In fact, he spends all his time in extracurricular activities and flattering the
sexy divorced mother of his younger
“chapel
partner,” Dirk (Mason Gamble), in the
vain hope of receiving romantic, or at least sexual, attention from her. As a
result, he has to be placed on “sudden
death academic probation” by the
headmaster, Dr Guggenheim (Brian Cox).

At about the same time he meets the millionaire father of two of his most
mindless and moronic classmates, a sad but very funny guy called Mr Blume (Bill
Murray), and a very attractive young widow called Miss Cross (Olivia Williams)
who teaches first grade in the school and upon whom he immediately develops a
monster crush. Mr Blume is impressed by
Max’s entrepreneurial and managerial
talents and offers him a job while Miss Cross, thinking the disparity in their
ages too obviously a romantic obstacle to be worried about him, consents to be
Max’s friend. But soon she has to be
more openly and brutally discouraging to him and, to make matters worse, begins
an affair with Mr Blume, whom Max now regards as his mortal enemy.
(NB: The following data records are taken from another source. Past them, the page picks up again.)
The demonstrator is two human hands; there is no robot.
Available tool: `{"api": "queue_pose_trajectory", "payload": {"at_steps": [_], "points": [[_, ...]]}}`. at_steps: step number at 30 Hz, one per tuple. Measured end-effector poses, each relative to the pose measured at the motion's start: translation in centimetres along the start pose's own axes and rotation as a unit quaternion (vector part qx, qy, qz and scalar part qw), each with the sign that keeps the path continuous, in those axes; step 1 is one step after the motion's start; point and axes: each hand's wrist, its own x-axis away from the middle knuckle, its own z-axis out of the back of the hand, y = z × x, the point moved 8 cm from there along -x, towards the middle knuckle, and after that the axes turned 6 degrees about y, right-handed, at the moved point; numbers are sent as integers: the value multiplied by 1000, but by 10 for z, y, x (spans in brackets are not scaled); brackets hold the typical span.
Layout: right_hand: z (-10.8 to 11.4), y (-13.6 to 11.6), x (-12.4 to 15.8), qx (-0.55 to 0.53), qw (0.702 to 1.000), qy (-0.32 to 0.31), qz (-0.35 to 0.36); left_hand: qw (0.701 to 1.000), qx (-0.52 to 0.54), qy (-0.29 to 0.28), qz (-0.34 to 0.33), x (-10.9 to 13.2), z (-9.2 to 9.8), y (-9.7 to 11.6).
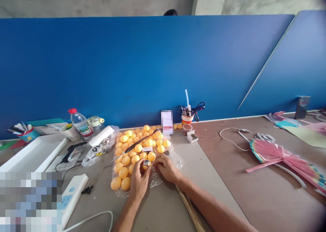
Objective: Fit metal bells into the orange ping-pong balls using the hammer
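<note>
My left hand (139, 180) is closed around a small shiny silver ball (146, 163), gripped between thumb and fingers; some orange shows just beneath it. Close by on the right, my right hand (166, 168) has its fingers pinched together, and whatever they hold is hidden. Both hands are at the front right of a clear plastic bag (178, 160) with many orange ping-pong balls (123, 172). A black soldering iron (139, 142) lies across the balls, next to a small white label (147, 149).
Left are a power strip (76, 194), a white tray (48, 154), a water bottle (83, 125) and cables. Behind the balls stand a phone (167, 121) and a cup of tools (187, 119). Pink folded paper fans (270, 150) lie right. A blue partition (152, 65) closes off the back.
</note>
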Motion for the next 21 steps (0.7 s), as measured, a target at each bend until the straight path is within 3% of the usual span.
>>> {"api": "queue_pose_trajectory", "payload": {"at_steps": [4,8,21], "points": [[3,10,-6,-91,995,19,-37,1000,-9,-5,1,1,0,-1],[-5,13,-4,-148,985,-18,-81,1000,-12,-10,2,1,1,-2],[-16,16,-1,-242,960,-64,-127,993,90,-45,58,6,-10,-5]]}}
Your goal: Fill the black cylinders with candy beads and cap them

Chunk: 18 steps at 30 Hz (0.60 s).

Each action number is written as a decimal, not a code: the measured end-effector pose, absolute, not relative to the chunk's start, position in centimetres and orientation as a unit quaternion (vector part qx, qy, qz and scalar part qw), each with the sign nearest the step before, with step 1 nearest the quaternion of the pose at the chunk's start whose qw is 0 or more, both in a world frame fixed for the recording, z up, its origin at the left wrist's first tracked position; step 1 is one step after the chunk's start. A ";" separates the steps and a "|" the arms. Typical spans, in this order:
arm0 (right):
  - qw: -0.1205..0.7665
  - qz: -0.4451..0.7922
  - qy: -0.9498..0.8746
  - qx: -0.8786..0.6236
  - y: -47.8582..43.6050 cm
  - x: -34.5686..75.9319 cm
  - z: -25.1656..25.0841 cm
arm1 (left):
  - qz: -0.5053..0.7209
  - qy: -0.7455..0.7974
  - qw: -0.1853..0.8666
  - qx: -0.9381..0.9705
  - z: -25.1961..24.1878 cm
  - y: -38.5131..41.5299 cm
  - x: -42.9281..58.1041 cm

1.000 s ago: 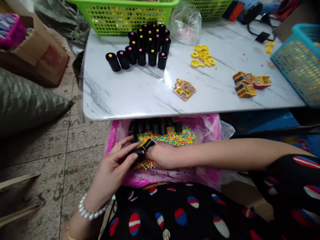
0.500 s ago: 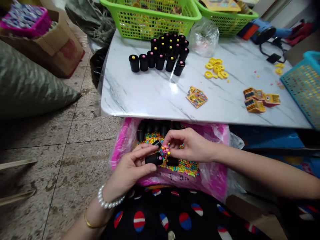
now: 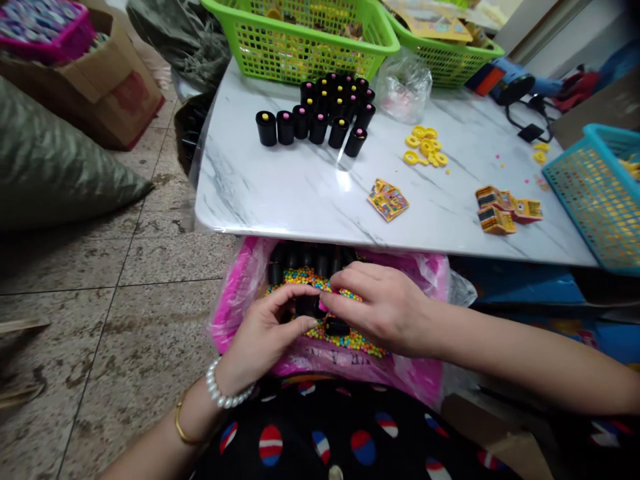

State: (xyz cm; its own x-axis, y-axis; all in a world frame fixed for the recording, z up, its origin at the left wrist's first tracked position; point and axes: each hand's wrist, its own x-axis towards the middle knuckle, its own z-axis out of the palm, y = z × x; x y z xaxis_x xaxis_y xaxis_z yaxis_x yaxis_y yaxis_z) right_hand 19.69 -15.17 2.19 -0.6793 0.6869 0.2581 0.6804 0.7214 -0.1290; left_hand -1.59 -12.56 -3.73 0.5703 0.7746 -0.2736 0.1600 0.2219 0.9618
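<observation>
**Two-handed work at lap level**

**Hands.** Left hand [image 3: 265, 333]: narrow, fingers curled around a matte black cylindrical tube [image 3: 306, 307], which it holds above the beads, the tube mostly hidden. A white pearl bracelet [image 3: 225, 392] and a thin gold bangle [image 3: 183, 427] sit on that wrist. Right hand [image 3: 383, 308]: narrow, fingers brought together at the tube's far end, with a speck of pink at the fingertips; whether it grips the tube, you cannot tell.

**Around the hands.** A second black cylindrical tube [image 3: 337, 327] lies on its side just below the held one, on a bed of small multicoloured candy beads [image 3: 353, 341]. These fill a tray lined with glossy pink plastic [image 3: 235, 293], resting at the lap of a black dress with red, white and blue ovals [image 3: 300, 443]. A row of black tubes [image 3: 305, 259] lines the tray's far side.

**Table beyond.** White marble-patterned tabletop [image 3: 260, 193], bearing:
- a block of upright black tubes with yellow or pink dotted tops [image 3: 320, 120]
- loose yellow plastic rings [image 3: 425, 148]
- printed yellow card packets [image 3: 389, 200]
- a small stack of the same packets [image 3: 495, 212]
- a crumpled clear plastic bag [image 3: 404, 87]

Two lime-green mesh baskets [image 3: 295, 47] stand at the far edge, a turquoise mesh basket [image 3: 590, 200] at the right.
</observation>
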 end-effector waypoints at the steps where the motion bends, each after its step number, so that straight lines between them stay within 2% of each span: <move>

What I liked about his film was its portrait of youth against type. Max with
his thick glasses and his obvious self-identification with the stuffy
prep-school and its traditions is bravely and unashamedly uncool. When Mr Blume,
who is as lost a soul as only Bill Murray can make him, asks Max
“What’s
the secret?” since he, Max, seems to
have “got it figured
out,” Max tells him:
“Find what you like to do and do it
for the rest of your life. For me it’s
going to Rushmore.” Is this guy for
real? Moreover, where it seems to be the ambition of everyone in America born
since the war to remain a child for as long as possible, Max
can’t wait to grow up. Indeed, he
stubbornly refuses to recognize that he is not already grown up, and the equal
of Mr Blume in rivalry for Miss
Cross’s affections. Here is a film
which presents us with an image of American adolescence which is the more
compelling as it is patently unreal.

I think in the end the film is a little too busy, with stories about Dirk and
his mother, a bully called Buchan (Stephen McCole) and a girl called Margaret
Yang (Sara Tanaka) too often tending to trip over one another and the main
narrative lines. In particular, I think we see too little of Margaret, who seems
an interesting character in her own right, and not enough is made of
Max’s brief sojourn in a public
school. But these are minor quibbles, and I have to say that I enjoyed the thing
from beginning to end.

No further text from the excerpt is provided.